Nun muss man sagen im Club-Sektor, also in dem Sektor, von dem wir jetzt vor allem reden, also Konzerte, ich sag mal im weitesten Sinn bis tausend oder fünfzehnhundert Leute, ist es nicht unbedingt üblich, weil dies ein erheblicher Kostenfaktor ist und es wird also nicht für jede Veranstaltung natürlich gemacht. Und dann bleibt der Veranstalter oder der Betreiber der Location natürlich erst einmal auf seinen Kosten sitzen. Der Künstler natürlich auch, weil wenn eine behördliche Absage erfolgt, erhält auch der Künstler keine Garage, nur die Kosten, die schon entstanden sind für Werbung und Vorbereitungen und alles Mögliche, die sind natürlich trotzdem da. Und dem steht dann auch keine Einnahme gegenüber, weil die Tickets können ja dann in diesem Fall nicht zurückgegeben werden und müssen wieder ausbezahlt werden. Und dann ist es natürlich auf jeden Fall eine Lose-lose-Situation.
Elsäßer: Aber im Moment sind Sie noch verhalten optimistisch?

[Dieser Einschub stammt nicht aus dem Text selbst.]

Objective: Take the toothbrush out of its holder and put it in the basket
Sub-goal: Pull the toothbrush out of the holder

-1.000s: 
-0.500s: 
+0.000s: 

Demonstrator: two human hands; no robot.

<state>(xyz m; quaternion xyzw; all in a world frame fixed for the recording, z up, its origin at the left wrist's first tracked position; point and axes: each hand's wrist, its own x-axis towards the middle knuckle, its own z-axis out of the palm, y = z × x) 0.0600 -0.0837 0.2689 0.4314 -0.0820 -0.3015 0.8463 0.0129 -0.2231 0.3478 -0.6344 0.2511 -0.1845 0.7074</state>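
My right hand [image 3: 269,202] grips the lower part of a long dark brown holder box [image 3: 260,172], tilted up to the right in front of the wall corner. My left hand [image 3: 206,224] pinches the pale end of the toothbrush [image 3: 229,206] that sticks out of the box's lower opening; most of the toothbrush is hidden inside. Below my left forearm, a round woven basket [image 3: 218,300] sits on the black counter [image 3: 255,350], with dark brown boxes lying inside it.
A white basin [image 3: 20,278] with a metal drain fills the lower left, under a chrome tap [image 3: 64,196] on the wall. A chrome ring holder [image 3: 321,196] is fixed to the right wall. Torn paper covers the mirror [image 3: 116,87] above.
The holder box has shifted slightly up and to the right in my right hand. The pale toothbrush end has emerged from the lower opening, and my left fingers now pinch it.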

Ballreich: Ich bin verhalten optimistisch, weil die Entwicklung gerade hier in Deutschland nicht so extrem ist im Moment und weil man damit rechnen und darauf hoffen kann, das sagen ja auch alle führenden Virologen, das mit jedem Grad, dass es draußen wärmer wird, diese Viren schwächer werden, beziehungsweise die Auswirkungen dieser Viren auf die Menschen schwächer werden, die Übertragungen seltener werden und das normalerweise bei solchen Virusinfektionen im Bereich früher Sommer eher ein Stillstand eintritt, der aber natürlich in der nächsten Herbst-Wintersaison sich wieder ins Gegenteil verkehren kann. Also, das Ding loswerden, werden wir wohl nicht so schnell.